In today’s hectic, 24×7 technology-driven world, it is easy to become distracted by the constant interruptions. There is conflicting research concerning concentration exercises and tests and whether or not they work. Fortunately, there are proven ways you can increase your concentration and boost focus through a combination of nutrition, complementary health practices, and some simple (and not so simple) lifestyle changes.
How Can I Increase My Concentration and Focus with Nutrition?
The foods we eat and the supplements we take directly improve or degrade our brain power. To improve concentration, focus, and memory, consider incorporating one or more of the following nutritional suggestions.
1. Amino Acids
According to Harris R. Lieberman of the U.S. Army Research Institute of Environmental Medicine, the amino acid tryptophan is “essential for optimal brain function and cognitive performance.” Mr. Lieberman states that reduced levels of tryptophan increase aggression and depression and induce drowsiness. In the book he authored, The Role of Protein and Amino Acids in Sustaining and Enhancing Performance, he also makes a note of the role that tyrosine plays in the brain.

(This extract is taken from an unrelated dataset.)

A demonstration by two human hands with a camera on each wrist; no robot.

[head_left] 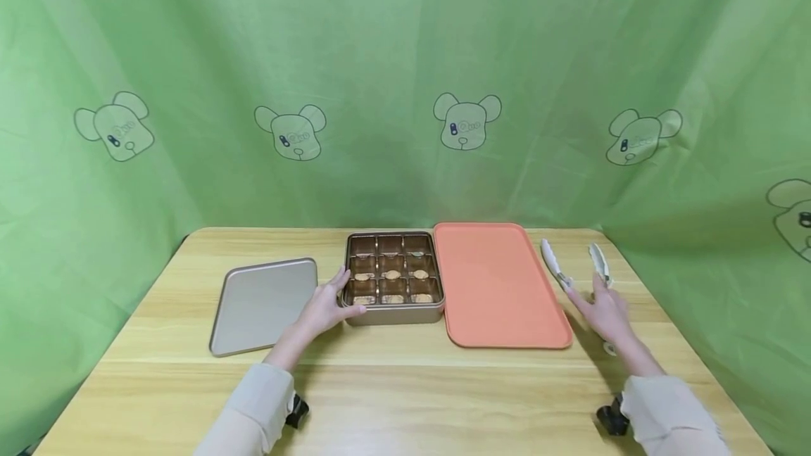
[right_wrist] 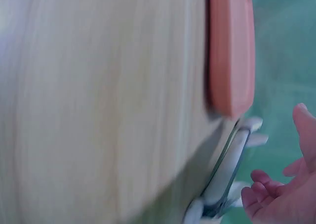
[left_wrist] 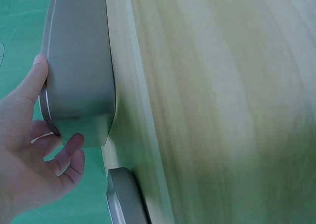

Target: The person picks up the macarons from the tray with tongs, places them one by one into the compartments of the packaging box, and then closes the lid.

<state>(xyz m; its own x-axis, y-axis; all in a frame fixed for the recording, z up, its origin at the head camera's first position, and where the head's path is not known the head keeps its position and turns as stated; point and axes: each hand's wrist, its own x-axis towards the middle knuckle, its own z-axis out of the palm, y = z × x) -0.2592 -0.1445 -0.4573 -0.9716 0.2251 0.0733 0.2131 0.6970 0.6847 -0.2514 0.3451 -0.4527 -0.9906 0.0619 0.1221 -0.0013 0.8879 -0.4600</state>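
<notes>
Two hands: left (head_left: 324, 307) grips tin (head_left: 395, 315); right (head_left: 607, 314) parted above tongs (head_left: 552, 264).

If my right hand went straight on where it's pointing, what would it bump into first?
Probably the white tongs; in the head view, your right hand points toward their spread arms. Depth is unclear, so any gap is hard to judge.

Coral tray (head_left: 500, 287): and here it lies, round-cornered, flat on the wood-grained worktop (head_left: 443, 400)
Grey tray (head_left: 269, 305): over left of the coral tray, well apart, sitting at a slant
Green curtain (head_left: 380, 34): hanging behind the coral tray and away to both sides
Bear heads (head_left: 465, 134): one right behind the coral tray, two left, two right!
</notes>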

Mr. Lieberman explains that while tryptophan is more critical generally for brain function, tyrosine is more essential for cognition when the body is under stress. He hypothesizes that when humans are under physical pressure or psychological stress, or are in extreme environments, the brain needs more amino acids for proper functioning.
However, it’s not as simple as taking a tryptophan or tyrosine supplement to increase concentration and focus. These amino acids must be optimally balanced, and increasing levels of one can decrease levels of the other, leading to more brain fog and lack of focus. For this reason, it is best to supplement with a balanced concentration of all the essential amino acids formulated at optimal doses.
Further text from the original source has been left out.